** Task **
Span requested from the data below: the line with "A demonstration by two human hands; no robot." through the line with "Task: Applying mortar", both included. Give only these lines again, exactly, and leave every picture out.
──────
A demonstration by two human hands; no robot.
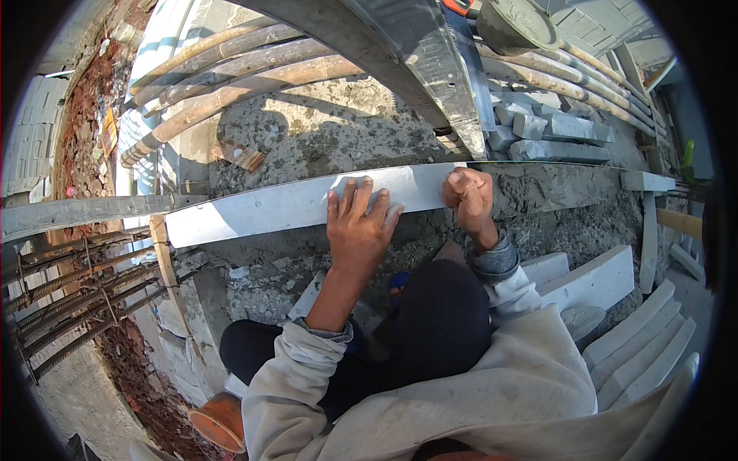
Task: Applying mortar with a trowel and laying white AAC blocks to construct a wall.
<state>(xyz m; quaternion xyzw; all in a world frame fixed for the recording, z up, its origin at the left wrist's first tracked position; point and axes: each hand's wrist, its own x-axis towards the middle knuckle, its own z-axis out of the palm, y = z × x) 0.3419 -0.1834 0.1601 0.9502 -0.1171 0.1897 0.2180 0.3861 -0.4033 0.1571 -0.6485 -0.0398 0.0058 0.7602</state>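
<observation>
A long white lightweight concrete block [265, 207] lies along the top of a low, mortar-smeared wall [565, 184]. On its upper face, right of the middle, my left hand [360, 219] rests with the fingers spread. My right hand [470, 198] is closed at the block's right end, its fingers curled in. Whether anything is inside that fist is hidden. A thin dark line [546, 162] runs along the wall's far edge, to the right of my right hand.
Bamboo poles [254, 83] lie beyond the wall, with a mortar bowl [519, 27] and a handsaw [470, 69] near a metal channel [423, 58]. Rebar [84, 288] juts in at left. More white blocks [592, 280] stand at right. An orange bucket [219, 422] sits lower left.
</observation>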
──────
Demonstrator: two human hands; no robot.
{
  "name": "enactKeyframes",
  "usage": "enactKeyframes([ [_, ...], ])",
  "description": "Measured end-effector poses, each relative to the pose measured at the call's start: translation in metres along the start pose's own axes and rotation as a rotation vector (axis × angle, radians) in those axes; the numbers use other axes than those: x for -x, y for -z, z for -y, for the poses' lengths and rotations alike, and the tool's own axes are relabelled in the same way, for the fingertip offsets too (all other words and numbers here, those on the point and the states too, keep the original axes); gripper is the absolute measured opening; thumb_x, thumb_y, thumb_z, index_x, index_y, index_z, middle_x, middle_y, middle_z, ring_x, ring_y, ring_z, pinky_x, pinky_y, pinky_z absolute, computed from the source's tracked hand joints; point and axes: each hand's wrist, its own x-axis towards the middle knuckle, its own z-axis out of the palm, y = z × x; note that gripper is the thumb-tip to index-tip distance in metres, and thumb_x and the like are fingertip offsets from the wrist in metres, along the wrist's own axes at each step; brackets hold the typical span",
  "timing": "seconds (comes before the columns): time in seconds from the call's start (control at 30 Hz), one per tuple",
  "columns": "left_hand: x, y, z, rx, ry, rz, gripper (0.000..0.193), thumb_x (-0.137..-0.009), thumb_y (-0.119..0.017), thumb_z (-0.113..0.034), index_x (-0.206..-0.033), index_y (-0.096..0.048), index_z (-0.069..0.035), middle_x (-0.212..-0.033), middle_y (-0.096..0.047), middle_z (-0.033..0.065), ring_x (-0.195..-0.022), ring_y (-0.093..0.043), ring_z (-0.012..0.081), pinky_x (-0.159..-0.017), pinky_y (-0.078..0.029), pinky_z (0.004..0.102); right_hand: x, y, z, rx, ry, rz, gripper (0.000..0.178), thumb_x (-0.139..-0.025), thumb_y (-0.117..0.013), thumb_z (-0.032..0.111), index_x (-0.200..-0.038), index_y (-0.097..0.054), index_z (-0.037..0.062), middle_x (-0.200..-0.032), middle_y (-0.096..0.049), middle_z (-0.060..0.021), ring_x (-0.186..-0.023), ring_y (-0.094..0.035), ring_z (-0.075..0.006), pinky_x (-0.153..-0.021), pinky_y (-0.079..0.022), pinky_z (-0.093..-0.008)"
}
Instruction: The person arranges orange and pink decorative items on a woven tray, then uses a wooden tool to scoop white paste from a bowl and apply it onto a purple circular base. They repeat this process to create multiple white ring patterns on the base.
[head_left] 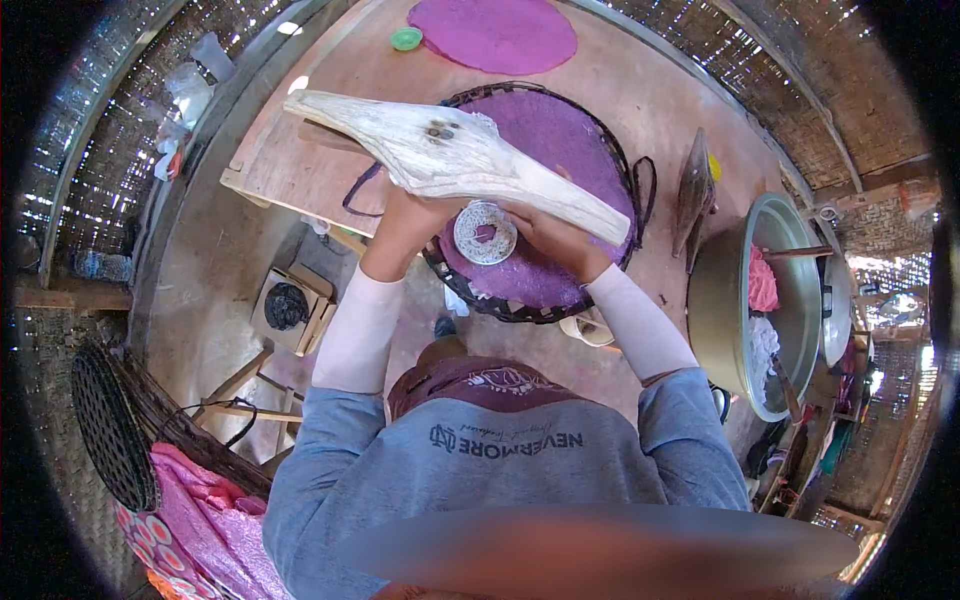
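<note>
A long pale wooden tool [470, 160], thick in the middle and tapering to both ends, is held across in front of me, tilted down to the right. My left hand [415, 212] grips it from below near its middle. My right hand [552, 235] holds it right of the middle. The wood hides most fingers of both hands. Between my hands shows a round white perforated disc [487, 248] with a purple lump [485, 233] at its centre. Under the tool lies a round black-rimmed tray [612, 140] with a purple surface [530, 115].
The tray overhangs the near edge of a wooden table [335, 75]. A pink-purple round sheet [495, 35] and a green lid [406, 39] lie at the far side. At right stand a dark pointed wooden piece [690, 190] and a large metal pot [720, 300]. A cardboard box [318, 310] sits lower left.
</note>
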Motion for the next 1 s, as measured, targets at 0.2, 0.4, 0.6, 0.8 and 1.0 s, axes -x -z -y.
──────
** Answer box **
A demonstration by two human hands; no robot.
Task: Applying mortar with a trowel and laying white AAC blocks to construct a wall.

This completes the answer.